Re: [GIT PULL] bitmap patches for v6.8

From: Jan Kara
Date: Mon Jan 22 2024 - 14:48:26 EST


On Sun 21-01-24 15:35:18, Yury Norov wrote:
> On Sun, Jan 21, 2024 at 01:47:21PM -0800, Linus Torvalds wrote:
> > So I've left this to be my last pull request, because I hate how our
> > header files are growing, and this part:
> >
> > include/linux/find.h | 301 ++++++++++++++++++++++++++++++-
> > 1 file changed, 297 insertions(+), 4 deletions(-)
> >
> > in particular.
> >
> > Nobody includes <linux/find.h> directly, but indirectly pretty much
> > *every* single kernel C file includes it.
> >
> > Looking at some basic stats of my dependency files in my tree, 4426 of
> > 4526 object files (~98%) depend on find.h because they get it through
> > *some* path that ends up with bitmap.h -> find.h.
> >
> > And honestly, the number of files that actually want the new functions
> > is basically just a tiny handful. It's also not obvious how useful
> > those optimizations are, considering that a lot of the loops are
> > *tiny*. I looked at a few cases, and the size of the bitmap it was
> > iterating over was often in the 2-4 range, sometimes (like
> > RTW89_TXCH_NUM) 13, etc.
> >
> > In radio-shark, you replaced a loop like this
> >
> > for (i = 0; i < 2; i++) {
> >
> > with that for_each_test_and_clear_bit(), and it *really* isn't clear
> > that it was worth it. It sure wasn't performance-critical to begin
> > with.
> >
> > In general, if an "optimization" doesn't have any performance numbers
> > attached to it, is it an optimization at all?
>
> No, this is not a performance optimization, and I don't claim that.
> Jan Kara reported some performance improvement, but performance is not
> the main goal of the series, and I didn't run performance tests for
> this on myself.
>
> The original motivation came from the fact that using non-volatile
> find_bit() together with volatile test_and_set_bit() may trigger
> KCSAN warning on concurrent memory access.

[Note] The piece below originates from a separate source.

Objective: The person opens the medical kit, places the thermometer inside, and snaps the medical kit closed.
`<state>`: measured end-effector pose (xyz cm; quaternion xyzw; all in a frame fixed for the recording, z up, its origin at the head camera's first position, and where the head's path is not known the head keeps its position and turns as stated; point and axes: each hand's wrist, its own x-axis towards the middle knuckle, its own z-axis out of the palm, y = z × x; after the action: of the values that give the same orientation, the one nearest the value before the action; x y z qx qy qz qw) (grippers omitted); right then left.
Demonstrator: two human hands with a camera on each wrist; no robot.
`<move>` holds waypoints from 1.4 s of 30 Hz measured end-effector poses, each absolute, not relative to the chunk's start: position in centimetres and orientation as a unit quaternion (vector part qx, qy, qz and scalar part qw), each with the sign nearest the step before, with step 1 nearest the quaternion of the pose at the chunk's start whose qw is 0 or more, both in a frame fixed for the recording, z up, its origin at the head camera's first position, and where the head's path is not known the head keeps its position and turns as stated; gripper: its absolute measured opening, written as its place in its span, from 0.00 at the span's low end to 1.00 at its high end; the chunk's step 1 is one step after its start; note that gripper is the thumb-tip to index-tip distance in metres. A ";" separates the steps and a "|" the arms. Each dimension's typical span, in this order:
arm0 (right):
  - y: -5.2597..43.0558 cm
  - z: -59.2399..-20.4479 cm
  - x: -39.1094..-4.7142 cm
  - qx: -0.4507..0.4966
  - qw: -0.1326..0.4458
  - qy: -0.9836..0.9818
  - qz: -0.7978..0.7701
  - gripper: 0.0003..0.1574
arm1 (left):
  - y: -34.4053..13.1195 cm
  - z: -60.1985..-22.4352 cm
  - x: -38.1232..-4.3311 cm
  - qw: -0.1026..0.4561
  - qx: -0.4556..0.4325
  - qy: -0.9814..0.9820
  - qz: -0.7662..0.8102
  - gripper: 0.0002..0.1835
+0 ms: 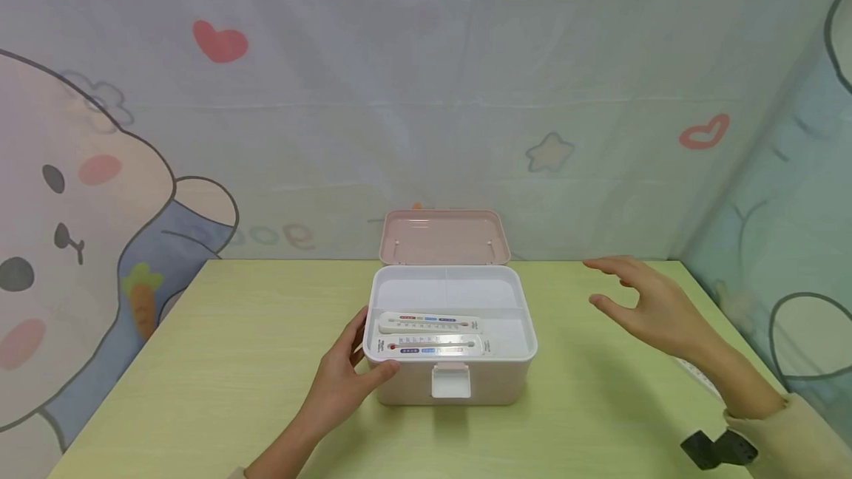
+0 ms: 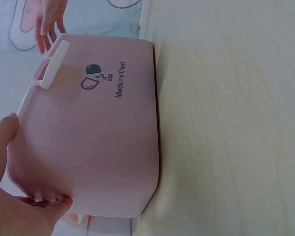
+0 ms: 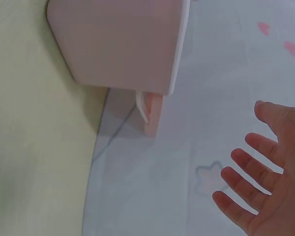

Maybe to save Linus some reading: It is not only about KCSAN, it is a real
(theoretical) race. In principle the problem is that find_next_bit() does
something like:

if (*addr)
return __ffs(*addr)

and if the compiler decides to refetch *addr and we race with concurrent
writer bad things can happen. Now I wanted to fix this in a less intrusive
way using READ_ONCE()
(https://lore.kernel.org/linux-fsdevel/20231011150252.32737-1-jack@xxxxxxx/)
but Yury didn't like that and came up with this series.

> People wanted to make the whole find API volatile, which is a bad idea
> for sure. So I had to give them a reasonable alternative. After some
> thinking I decided that we just need a separate set of volatile find API.
> Check this for initial discussion:
>
> https://lore.kernel.org/lkml/634f5fdf-e236-42cf-be8d-48a581c21660@xxxxxxxxxxxx/T/#m3e7341eb3571753f3acf8fe166f3fb5b2c12e615
>
> It also makes the code cleaner, at least to my taste, and some
> reviewers' too. And to some degree less bug-prone. For example,
> ILSEL_LEVELS is just 15, but traversing code in ilsel_enable()
> is buggy, as Geert spotted. And switching to atomic find() fixes
> it automatically:
>
> https://lore.kernel.org/lkml/CAMuHMdWHxesM-EOOMtrrw3Caz+5Wux35QiKOjvwA=vwQpRe26Q@xxxxxxxxxxxxxx/T/#me53217b32fd5623af6c7eafa5c4ce6d0465f6c58
>
> (His review came just a couple days ago, after I submitted the pull
> request, so the tag is not there.)

I would just note that this pull as is still does not address the original
issue in xarray when using find_next_bit() and I'm not yet sure how/if you
plan to address it.

Honza
--
Jan Kara <jack@xxxxxxxx>
SUSE Labs, CR